De acordo com os analistas do Itaú BBA, para sair dessa tendência de baixa e retornar a um cenário neutro, o Ibovespa precisará superar a região dos 174.900 pontos
DESTAQUES
• PETROBRAS PN caiu 1,33% e PETROBRAS ON recuou 0,96%, em mais um dia negativo para as petrolíferas brasileiras, seguindo o movimento do petróleo no exterior. PRIO ON perdeu 0,44%, PETRORECONCAVO ON cedeu 2,15% e BRAVA ON fechou negociada em baixa de 2,68%.
• VALE ON subiu 0,34%, atuando como contrapeso, mesmo com o declínio dos futuros do minério de ferro na China. No setor, USIMINAS PNA tombou 6,2%, enquanto CSN ON caiu 1,15%, CSN MINERAÇÃO ON perdeu 0,91% e GERDAU PN recuou 0,3%. A Gerdau divulgou na véspera que fechou um acordo para aquisição da participação da Copel na DFESA, de geração de energia elétrica.
• ITAÚ UNIBANCO PN avançou 0,12%, em dia de oscilações modestas entre os bancos do Ibovespa. BRADESCO PN registrou variação positiva de 0,06%, SANTANDER BRASIL UNIT fechou estável e BANCO DO BRASIL ON mostrou acréscimo de 0,05%. BTG PACTUAL UNIT cedeu 0,35%. O volume negociado de units do BTG Pactual ficou bem acima da média, com o Valor Econômico citando a venda em bloco de papéis do banco pela gestora americana GQG Partners.
• MAGAZINE LUIZA ON caiu 6,54%, tendo como pano de fundo dados sobre o varejo mais fracos do que as expectativas em abril, mas também relatório do UBS BB cortando o preço-alvo das ações para R$6,50, de R$10 anteriormente, e reiterando recomendação neutra. O índice de consumo da B3 fechou em queda de 0,33%.

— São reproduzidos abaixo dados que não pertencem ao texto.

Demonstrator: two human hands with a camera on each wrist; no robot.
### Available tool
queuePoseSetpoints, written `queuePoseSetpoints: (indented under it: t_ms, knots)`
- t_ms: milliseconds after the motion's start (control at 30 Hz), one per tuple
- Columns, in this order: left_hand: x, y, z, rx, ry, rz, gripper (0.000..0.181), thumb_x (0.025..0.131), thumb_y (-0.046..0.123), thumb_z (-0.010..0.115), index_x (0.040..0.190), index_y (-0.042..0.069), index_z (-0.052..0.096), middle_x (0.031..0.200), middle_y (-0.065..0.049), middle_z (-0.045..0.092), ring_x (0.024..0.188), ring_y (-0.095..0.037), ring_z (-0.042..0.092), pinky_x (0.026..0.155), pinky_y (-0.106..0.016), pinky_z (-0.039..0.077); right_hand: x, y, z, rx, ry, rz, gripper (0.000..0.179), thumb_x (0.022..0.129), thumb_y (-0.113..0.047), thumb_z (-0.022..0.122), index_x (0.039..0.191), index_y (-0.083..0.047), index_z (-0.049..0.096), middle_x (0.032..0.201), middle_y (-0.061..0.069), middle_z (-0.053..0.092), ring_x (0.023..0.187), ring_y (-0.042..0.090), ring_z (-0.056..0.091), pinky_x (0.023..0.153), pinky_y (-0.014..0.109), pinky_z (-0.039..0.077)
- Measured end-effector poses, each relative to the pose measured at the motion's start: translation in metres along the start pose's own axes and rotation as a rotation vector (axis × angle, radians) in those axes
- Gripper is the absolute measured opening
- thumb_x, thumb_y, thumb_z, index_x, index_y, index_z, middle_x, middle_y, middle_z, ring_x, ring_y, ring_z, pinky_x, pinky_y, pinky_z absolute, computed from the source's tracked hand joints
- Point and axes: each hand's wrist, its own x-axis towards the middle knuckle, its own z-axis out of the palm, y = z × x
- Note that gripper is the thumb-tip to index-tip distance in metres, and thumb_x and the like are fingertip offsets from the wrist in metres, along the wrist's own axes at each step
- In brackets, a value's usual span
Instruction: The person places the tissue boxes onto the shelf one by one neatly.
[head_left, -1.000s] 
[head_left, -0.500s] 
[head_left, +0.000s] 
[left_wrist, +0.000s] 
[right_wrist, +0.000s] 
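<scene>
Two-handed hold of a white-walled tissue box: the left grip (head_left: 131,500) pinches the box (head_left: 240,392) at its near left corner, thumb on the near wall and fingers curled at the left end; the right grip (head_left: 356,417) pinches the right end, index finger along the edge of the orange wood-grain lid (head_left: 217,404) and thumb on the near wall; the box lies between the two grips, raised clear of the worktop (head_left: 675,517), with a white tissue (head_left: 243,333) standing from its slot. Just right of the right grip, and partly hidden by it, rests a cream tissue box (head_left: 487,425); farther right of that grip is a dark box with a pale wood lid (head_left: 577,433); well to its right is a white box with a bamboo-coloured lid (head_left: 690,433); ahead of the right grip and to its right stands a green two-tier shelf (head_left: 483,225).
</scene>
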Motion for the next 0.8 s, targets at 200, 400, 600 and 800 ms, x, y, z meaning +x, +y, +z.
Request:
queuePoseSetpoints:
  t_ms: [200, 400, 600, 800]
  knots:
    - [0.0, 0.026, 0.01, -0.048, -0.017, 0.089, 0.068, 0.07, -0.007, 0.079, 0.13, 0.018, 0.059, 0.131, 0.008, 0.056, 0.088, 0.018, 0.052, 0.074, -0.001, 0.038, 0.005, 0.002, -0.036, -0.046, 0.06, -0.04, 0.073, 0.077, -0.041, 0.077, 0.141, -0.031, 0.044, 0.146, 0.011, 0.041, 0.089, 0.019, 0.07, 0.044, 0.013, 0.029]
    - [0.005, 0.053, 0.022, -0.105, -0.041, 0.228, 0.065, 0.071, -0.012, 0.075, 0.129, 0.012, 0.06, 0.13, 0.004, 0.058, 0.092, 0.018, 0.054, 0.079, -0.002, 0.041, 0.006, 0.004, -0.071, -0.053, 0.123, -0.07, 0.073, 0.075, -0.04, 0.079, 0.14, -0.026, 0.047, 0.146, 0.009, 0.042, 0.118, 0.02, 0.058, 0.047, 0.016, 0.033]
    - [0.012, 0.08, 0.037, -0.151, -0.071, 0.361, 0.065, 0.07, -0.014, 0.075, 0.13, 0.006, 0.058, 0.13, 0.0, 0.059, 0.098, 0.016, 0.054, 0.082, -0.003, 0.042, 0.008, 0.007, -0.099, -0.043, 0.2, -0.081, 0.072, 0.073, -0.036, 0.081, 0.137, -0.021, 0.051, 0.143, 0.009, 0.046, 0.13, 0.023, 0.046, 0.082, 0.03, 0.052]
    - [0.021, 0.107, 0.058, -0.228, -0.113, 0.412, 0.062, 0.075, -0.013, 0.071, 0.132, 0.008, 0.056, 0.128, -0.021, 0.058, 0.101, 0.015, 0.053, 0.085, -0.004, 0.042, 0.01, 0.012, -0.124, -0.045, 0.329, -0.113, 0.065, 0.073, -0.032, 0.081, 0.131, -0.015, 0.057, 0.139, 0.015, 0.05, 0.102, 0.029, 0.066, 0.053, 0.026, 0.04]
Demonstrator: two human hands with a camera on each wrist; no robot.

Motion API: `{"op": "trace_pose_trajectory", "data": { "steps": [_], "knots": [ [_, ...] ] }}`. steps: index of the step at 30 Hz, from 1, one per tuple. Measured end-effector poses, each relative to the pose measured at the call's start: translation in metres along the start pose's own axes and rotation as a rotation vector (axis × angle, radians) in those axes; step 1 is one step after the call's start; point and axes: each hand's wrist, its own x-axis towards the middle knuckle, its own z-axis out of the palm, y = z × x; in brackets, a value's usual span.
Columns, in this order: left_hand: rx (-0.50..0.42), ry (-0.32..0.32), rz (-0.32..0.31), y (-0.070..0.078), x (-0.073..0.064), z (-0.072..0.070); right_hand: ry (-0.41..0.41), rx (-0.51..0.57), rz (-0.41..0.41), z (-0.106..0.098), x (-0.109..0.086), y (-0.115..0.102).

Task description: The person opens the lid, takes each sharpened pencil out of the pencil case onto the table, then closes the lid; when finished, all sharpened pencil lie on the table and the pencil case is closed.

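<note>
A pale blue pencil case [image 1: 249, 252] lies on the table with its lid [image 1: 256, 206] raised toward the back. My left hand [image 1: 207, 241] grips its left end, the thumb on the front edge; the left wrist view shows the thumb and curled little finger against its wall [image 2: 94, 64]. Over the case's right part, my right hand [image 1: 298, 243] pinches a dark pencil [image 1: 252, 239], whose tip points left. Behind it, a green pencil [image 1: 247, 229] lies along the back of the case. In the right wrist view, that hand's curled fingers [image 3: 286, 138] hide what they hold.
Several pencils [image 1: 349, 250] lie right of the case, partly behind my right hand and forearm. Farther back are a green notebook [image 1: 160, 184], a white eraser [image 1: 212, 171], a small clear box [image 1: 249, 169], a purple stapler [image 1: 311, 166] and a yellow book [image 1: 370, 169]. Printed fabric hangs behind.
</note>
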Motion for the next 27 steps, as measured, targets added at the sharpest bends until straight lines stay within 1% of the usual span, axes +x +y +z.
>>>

• BRASKEM PNA desabou 9,23%, tendo no radar decisão da Justiça Federal em Alagoas que tornou a petroquímica e ex-dirigentes réus em processo que apura as responsabilidades pelo desastre socioambiental causado pela exploração de sal-gema em Maceió. A companhia disse que seguirá empenhada no cumprimento de todos os compromissos assumidos.
• REDE D'OR ON avançou 0,83%, endossado por relatório do BTG Pactual reiterando a recomendação de compra para os papéis, com os analistas citando fundamentos operacionais resilientes, com desempenho sólido tanto nos segmentos de seguros quanto hospitalar, crescimento orgânico saudável, resiliência de margens e fortes perspectivas de geração de caixa livre.